PI-047 - GENOME-WIDE ASSOCIATION STUDY IDENTIFIES GENETIC VARIANTS ASSOCIATED WITH CARDIOVASCULAR ADVERSE EVENTS IN BREAST CANCER PATIENTS TREATED WITH AROMATASE INHIBITORS: RESULTS FROM THE ALL OF US.
Wednesday, May 28, 2025
5:00 PM - 6:30 PM East Coast USA Time
M. Tantawy1, D. DeRemer2, L. Ricks-Santi2, D. Wang3, C. McDonough4, K. Daily2, Y. Gong5; 1University of Florida, University of Florida- Gainesville, FL, USA, 2University of Florida, University of Florida - Gainesville, FL, USA, 3University of Florida College of Pharmacy, University of Florida - Gainesville, FL, USA, 4Department of Pharmacotherapy and Translational Research and Center for Pharmacogenomics and Precision Medicine, College of Pharmacy, University of Florida, Gainesville, Florida., Department of Pharmacotherapy and Translational Research and Center for Pharmacogenomics and Precision Medicine, College of Pharmacy, University of Florida - Gainesville, Florida., USA, 5University of Florida, GNV, United States.

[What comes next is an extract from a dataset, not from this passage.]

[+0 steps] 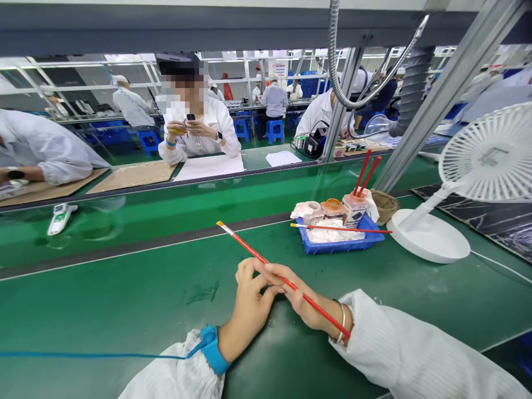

Research Assistant Professor University of Florida Gainesville, Florida, United States
Background: Breast cancer (BC) is the most prevalent cancer among women in the United States. Globally, BC affects 2.1 million women annually, with hormone-dependent BC comprising approximately 70% of cases (75% in postmenopausal women). The use of therapies such as aromatase inhibitors (AIs) have improved survival rates, yet these treatments are associated with an increased risk of cardiovascular adverse events (CVAE), especially in patients with pre-existing cardiovascular disease (CVD). This study investigates the association between AI treatment and CVAE in BC patients and germline genetic variants and AI-related CVAE. Methods: We included female BC patients (ICD-9 code 174; ICD-10 codes C50.0-C50.9) aged ≥18 years who received AIs (anastrozole, exemestane, or letrozole) after BC diagnosis. A total of 2,554 female BC patients treated with AIs and genotyped with the global diversity array in the All of Us (AoU) database was identified, comprising 73.9% non-Hispanic White (NHW,) 10.1% non-Hispanic African American (NHAA), and 16% Hispanic individuals. CVAE defined as patients with congestive heart failure, ischemic stroke, myocardial infarction, and cardiomyopathy were identified after BC diagnosis using validated ICD codes, patients with one of CVAE before AIs treatment were excluded. We conducted a genome-wide association analysis (GWAS) using HAIL in 2,144 female BC patients including1887 NHW), and 257 NHAA). The analysis was conducted using logistic regression and adjusted for age, hypertension, hyperlipidemia, and diabetes. Results: Among 2144 BC patients, 180 (9.5%) NHW and 39 (15%) NHAA patients developed CVAE post-treatment, (p = 0.007) with an odds ratio (OR) of 1.77. In NHW, the SNP rs17178963 near the HMGA2 gene (p = 1.11 × 10^-7, OR=2.35, 95% confidence interval (CI) = 1.71–3.22 was associated with CVAE. This SNP was also identified as an eQTL in tibial artery in GTEx (p = 0.00014). In NHAA, SNP rs4567786 in the 3’ UTR of the H3-3B gene (p = 1.48 × 10^-6, OR=8.34 and 95% CI=3.52–19.8) was associated with CVAE. Conclusion: This study identified SNPs in HMGA2 and H3-3B as being associated with CVAE in NHW and NHAA BC patients, respectively. Further research is required to elucidate the biological mechanisms underlying these associations.